Task to carry out —
From first line to last, copy the material below exactly.
——
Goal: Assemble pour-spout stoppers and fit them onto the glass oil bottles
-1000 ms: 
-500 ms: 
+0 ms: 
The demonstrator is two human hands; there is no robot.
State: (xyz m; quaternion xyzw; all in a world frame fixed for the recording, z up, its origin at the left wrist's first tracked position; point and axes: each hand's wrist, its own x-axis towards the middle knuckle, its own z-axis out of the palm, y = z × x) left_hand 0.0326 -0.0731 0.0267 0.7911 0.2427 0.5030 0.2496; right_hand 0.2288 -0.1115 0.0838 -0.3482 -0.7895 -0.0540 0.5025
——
Task solution —
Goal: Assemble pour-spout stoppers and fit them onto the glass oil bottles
-1000 ms: 
-500 ms: 
+0 ms: 
The demonstrator is two human hands; there is no robot.
State: (xyz m; quaternion xyzw; all in a world frame fixed for the recording, z up, its origin at the left wrist's first tracked position; point and axes: each hand's wrist, its own x-axis towards the middle knuckle, its own z-axis out of the palm, y = z × x) left_hand 0.0326 -0.0731 0.0267 0.7911 0.2427 0.5030 0.2496; right_hand 0.2288 -0.1115 0.0838 -0.3482 -0.7895 -0.0540 0.5025

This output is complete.